Free Republic
Browse · Search
News/Activism
Topics · Post Article

To: general_re
The whole point to these sorts of proceedings is to determine what people who can't speak for themselves would say if they could speak for themselves. Your next-of-kin and the guardian ad litem, if any, are presumed to be acting on your behalf - their counsel is your counsel. Now, if you want to change the nature of due process to require something else, be my guest, but I predict you'll encounter far more resistance than you think.
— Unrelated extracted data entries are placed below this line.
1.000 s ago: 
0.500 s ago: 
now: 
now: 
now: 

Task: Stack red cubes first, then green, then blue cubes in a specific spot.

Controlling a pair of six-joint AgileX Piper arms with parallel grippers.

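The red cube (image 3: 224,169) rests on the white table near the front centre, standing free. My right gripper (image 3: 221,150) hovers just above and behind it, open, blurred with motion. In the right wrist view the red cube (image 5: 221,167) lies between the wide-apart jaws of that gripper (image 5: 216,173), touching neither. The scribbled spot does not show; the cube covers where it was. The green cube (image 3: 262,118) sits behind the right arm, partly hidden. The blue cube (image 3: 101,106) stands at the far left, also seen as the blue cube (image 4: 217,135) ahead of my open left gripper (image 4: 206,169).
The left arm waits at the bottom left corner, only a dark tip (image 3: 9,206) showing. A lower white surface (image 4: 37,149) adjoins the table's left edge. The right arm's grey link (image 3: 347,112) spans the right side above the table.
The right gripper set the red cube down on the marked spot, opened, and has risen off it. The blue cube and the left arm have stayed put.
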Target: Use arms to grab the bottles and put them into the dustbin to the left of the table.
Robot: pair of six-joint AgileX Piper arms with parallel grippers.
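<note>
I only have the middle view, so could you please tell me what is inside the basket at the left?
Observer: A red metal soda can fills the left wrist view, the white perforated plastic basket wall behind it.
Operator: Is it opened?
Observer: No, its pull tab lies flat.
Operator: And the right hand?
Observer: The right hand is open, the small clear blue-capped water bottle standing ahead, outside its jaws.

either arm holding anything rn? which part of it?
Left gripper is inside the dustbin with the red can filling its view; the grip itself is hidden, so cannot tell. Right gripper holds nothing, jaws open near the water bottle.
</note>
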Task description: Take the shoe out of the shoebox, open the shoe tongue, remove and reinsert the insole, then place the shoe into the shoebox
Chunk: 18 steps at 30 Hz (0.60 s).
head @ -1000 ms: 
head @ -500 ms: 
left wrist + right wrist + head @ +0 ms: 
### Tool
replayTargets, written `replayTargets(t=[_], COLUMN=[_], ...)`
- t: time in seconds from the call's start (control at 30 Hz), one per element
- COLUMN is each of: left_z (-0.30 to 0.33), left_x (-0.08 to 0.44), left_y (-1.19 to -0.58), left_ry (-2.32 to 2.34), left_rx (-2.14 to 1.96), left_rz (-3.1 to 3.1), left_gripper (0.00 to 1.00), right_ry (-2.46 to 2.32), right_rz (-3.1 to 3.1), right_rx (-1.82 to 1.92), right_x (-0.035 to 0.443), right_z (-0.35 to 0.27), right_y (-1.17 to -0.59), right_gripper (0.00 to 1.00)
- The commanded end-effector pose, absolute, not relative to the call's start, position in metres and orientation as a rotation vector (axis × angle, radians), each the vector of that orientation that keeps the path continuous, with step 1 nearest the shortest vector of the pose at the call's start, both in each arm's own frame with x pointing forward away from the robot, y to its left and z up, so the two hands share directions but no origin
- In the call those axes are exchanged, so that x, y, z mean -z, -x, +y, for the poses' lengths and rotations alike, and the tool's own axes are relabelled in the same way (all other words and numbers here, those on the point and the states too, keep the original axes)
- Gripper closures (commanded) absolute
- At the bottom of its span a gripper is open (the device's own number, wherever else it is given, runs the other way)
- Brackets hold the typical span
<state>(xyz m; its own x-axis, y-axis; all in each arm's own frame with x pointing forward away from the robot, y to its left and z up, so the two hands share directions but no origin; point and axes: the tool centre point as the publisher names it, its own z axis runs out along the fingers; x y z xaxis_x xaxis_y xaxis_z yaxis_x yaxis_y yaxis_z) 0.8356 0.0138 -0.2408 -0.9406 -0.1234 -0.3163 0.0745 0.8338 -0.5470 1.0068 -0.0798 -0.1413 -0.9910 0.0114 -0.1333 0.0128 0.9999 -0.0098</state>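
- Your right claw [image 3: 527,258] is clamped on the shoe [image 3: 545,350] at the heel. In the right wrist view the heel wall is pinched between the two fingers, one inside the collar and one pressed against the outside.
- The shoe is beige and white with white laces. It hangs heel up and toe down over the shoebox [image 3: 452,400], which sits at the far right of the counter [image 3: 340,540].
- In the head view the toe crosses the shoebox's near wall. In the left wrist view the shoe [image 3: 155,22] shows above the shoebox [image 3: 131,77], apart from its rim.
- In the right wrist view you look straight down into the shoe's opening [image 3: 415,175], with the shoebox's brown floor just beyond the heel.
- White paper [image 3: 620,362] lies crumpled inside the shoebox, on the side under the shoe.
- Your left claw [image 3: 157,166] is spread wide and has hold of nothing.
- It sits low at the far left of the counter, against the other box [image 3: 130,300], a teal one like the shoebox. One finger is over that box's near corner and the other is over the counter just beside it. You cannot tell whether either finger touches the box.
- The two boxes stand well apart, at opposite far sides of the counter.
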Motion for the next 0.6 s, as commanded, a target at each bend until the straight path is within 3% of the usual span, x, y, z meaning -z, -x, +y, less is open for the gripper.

People are simply not that interested in the state intruding any further into those sorts of decisions.

If that is true, it makes this part of Florida law have no effect.

Florida Statute. 744.3215 Rights of persons determined incapacitated.--

(1) A person who has been determined to be incapacitated retains the right:

...

(l) To counsel.

Because that person must have someone speaking for them in court by circumstance.

2,708 posted on 04/01/2005 6:44:40 AM PST by AndrewC (All these moments are tossed in lime, like trains in the rear.)
[ Post Reply | Private Reply | To 2705 | View Replies ]


To: AndrewC

And who's going to express to counsel what you wanted when you can't do that, so that aforementioned counsel may effectively represent your interests?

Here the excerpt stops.